The micro misunderstanding
I still remember the first time someone pitched microfrontends in a planning meeting. It sounded like magic. Modular! Scalable! Independent teams! But the reality turned into a mess of dependencies and inconsistent user experiences.
Whenever new technology patterns start to gain traction, a familiar tension emerges: Are we doing this because it genuinely solves a problem we have? Or are we doing it because it looks good on our architecture diagram? Or even worse, it's just someone's pet project.
All motivations can be valid. But as with most things in engineering, context is everything.
Today, I want to talk about a pattern that often gets applied for the wrong reasons: back-end for frontend (BFF), especially when mixed with micro-frontends.
A pattern born from need
BFF isn’t some shiny new thing. It gained attention after Sam Newman described it in 2015 in his book Building Microservices. He talked about shaping APIs to match what each frontend actually needs, a web app, a mobile app, or even a smartwatch interface. Instead of one generic backend for all, you build adapters specific to each UI.
Before it had a name, people were already doing this with Node.js or proxy servers.
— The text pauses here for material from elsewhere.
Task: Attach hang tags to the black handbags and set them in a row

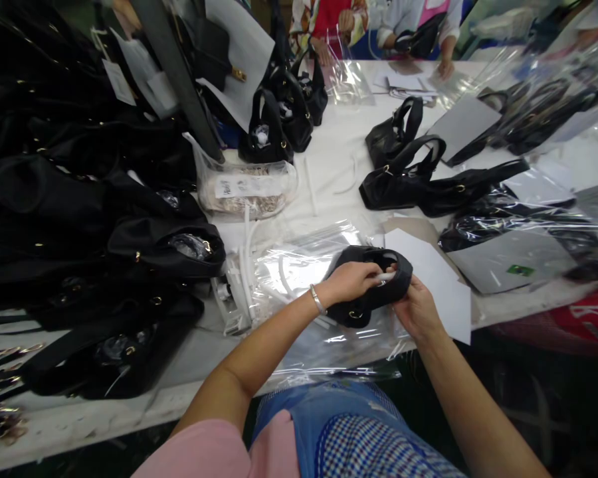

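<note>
A small black handbag (355, 317) lies over clear plastic sheets at the table's front edge. My left hand (356, 280), with a silver bangle at the wrist, reaches over it and pinches a short white strip (386, 276) inside the loop of the handle (402, 271). From the right, my right hand (418, 309) grips that handle, its thumb on the outside and some fingertips hidden behind the black material. Beneath the bag is a clear plastic bag (299, 345). White card sheets (428, 272) lie just past my right hand.
Black handbags (164, 245) are heaped along the left. A labelled clear pouch (249, 189) sits mid-table, near loose white strips (310, 186). More black handbags (393, 182) and plastic-wrapped bags (518, 232) stand at right. Across the table, two co-workers' hands (446, 68) are visible.
</note>
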A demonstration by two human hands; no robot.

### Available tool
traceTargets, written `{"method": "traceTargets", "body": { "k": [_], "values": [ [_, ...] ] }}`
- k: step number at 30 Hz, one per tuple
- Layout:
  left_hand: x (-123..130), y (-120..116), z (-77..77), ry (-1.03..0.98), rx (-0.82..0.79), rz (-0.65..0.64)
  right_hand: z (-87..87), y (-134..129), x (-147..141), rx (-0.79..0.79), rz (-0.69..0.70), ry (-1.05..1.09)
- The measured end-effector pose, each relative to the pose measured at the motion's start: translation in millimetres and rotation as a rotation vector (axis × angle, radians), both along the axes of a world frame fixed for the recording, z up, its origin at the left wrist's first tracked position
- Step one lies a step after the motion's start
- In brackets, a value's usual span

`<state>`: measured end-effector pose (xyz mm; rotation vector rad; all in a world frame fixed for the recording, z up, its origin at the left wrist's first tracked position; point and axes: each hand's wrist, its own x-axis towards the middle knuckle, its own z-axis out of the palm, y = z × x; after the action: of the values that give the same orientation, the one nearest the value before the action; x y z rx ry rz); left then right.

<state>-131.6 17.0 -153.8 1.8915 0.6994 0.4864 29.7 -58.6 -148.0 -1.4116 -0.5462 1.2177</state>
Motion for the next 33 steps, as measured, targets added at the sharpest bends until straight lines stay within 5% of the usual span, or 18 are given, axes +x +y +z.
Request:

But once the term caught on, tools and practices followed.
Eventually, BFFs became easier to build and some tools made BFFs much more accessible:
- Express.js: Lightweight and flexible, perfect for custom endpoints.
- GraphQL / Apollo Server: Great for shaping APIs per client, especially useful for mobile apps.
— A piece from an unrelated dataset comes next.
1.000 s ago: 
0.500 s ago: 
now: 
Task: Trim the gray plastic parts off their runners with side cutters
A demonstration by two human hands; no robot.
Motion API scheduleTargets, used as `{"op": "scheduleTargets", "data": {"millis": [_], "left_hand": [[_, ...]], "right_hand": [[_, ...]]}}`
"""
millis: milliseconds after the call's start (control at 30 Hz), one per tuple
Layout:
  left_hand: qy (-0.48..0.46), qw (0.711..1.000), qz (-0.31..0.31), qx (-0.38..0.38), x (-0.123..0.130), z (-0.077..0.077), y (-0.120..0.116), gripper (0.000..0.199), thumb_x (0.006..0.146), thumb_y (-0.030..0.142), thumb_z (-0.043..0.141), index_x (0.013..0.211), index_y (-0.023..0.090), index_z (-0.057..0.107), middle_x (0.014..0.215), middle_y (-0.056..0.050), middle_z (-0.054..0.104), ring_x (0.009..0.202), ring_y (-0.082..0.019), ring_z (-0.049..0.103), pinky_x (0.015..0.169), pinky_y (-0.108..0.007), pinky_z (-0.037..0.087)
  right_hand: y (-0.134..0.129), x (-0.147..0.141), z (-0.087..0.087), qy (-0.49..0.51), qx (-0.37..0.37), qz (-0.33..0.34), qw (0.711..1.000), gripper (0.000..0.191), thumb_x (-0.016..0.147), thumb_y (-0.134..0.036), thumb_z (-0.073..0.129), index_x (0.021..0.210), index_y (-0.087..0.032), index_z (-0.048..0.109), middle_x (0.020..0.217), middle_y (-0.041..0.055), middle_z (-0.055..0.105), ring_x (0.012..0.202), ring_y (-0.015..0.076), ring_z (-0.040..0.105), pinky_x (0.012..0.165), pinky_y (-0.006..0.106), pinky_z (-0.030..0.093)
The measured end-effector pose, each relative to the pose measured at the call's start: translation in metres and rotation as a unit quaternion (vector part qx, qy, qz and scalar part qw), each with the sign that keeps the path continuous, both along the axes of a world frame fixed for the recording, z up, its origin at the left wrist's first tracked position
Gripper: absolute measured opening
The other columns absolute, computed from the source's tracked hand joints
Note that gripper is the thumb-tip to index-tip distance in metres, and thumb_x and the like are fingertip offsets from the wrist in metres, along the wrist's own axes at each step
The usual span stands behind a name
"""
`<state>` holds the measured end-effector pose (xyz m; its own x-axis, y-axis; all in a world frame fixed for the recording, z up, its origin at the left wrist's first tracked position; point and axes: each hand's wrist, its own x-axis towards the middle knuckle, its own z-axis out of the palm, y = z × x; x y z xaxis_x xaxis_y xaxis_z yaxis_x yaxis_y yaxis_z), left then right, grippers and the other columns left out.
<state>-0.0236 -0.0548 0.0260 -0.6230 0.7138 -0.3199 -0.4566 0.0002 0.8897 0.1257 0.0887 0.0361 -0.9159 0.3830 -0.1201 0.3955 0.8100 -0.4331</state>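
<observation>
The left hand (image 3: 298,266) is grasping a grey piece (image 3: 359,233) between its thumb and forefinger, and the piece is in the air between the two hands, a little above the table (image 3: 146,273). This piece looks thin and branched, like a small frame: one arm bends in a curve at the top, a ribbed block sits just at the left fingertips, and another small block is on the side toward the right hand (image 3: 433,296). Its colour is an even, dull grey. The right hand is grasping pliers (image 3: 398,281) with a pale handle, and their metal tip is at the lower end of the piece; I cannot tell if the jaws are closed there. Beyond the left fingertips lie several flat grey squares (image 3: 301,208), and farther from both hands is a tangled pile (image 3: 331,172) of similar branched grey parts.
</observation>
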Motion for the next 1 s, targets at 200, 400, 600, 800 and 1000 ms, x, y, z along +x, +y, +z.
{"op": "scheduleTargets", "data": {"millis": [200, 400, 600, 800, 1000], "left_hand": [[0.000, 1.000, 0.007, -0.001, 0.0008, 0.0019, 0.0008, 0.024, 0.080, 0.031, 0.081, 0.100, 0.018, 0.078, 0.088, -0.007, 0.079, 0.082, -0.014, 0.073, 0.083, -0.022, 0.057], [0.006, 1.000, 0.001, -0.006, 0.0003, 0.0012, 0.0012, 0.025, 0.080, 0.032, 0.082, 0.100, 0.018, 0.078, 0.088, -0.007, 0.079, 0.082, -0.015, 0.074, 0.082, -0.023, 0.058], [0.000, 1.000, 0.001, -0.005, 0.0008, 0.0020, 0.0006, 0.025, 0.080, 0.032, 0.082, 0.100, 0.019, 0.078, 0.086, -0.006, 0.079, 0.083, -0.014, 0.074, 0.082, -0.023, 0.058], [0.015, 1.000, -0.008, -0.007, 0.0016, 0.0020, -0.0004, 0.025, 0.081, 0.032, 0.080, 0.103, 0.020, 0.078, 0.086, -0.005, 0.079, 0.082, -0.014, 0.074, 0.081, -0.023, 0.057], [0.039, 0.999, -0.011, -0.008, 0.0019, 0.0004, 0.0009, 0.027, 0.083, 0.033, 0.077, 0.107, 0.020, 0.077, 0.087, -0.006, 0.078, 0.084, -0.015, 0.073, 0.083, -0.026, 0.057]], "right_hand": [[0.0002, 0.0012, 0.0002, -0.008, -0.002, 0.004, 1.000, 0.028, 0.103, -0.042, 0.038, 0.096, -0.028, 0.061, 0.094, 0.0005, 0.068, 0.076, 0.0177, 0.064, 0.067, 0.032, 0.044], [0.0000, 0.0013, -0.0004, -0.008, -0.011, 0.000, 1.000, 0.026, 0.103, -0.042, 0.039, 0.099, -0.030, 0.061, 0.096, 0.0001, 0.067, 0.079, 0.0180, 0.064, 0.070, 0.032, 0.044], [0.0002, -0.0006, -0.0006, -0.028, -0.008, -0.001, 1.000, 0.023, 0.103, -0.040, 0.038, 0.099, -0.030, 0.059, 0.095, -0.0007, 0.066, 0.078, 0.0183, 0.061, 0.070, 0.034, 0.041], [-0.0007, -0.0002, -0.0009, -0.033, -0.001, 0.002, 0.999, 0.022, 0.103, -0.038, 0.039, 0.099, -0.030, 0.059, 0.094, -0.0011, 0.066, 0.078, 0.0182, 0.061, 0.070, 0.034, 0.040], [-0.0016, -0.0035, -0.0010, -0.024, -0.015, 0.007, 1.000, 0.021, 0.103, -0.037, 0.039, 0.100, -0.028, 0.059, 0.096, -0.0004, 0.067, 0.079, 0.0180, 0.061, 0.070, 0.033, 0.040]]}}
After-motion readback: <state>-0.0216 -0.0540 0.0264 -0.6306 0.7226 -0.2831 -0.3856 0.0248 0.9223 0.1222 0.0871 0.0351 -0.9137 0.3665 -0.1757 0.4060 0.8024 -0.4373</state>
- Next.js API routes, Remix loaders, React Router v7: Modern frameworks that mix frontend and data loading naturally.
- tRPC: Full-stack type safety, great for monorepos where frontend and backend live together.
You no longer need big backend infrastructure to get started with a BFF.
Why BFF matters for scaling teams
BFFs help teams move faster. Instead of building generic APIs, you shape them around the frontend needs. If your backend evolves more slowly than your UI, the BFF acts as a helpful buffer.
But here's a lesson I learned the hard way: too many tiny BFFs can create their own problems. Duplicated logic. Confusion. More maintenance. A better way is to share and modularize where you can.
When frontend teams can shape their data, iterate, and deploy independently, the feedback loop shrinks. Dev frustration drops. Shipping gets easier. That’s the dream.
But then comes the big question: if you have microservices, do you also need microfrontends?
The micro misunderstanding
Microservices and microfrontends get bundled together in conversations, but they solve different problems.
- Microservices: Break backend responsibilities into small services. Helps with scale and parallel work.
- Microfrontends: Split UI into parts owned and deployed by different teams.
One is about APIs. The other is about visuals and user flows.
And here’s the catch: they don’t have to go together. In fact, unless you’re operating at the scale of Spotify or Amazon, microfrontends might be overkill.
Frontend teams rarely work in total silos. Shared design systems, components, and user flows create natural overlaps. Trying to isolate too much just makes life harder.
So no, you’re not running multiple startups in parallel just because you have microservices. There still needs to be orchestration and shared thinking at the UI layer.
What about monorepos?
Enter monorepos. They offer a structured middle ground. A single codebase with multiple apps and shared packages. You can slice it by feature, domain, or team. Tools like Turborepo, Nx, and pnpm workspaces make it manageable.
You get modularity without runtime stitching. It’s a nice blend of speed and structure.
Takeaways
Tech loves patterns. We see what big companies do and want to emulate it. But here’s the hard truth: what works for them might not work for you.
Architecture isn’t about cool diagrams. It’s about how teams work together. Microservices, microfrontends, monorepos, BFFs, these are just tools to solve specific problems.
What I’ve learned is this:
The best architecture matches your team, not your ambition.
Before you adopt something new, ask:
"Is this solving a real bottleneck for us?"
"Or are we just following a trend?"
Patterns are helpful. But context is what makes them work.
What architectural choice did you regret, or absolutely love, because it truly fit your context?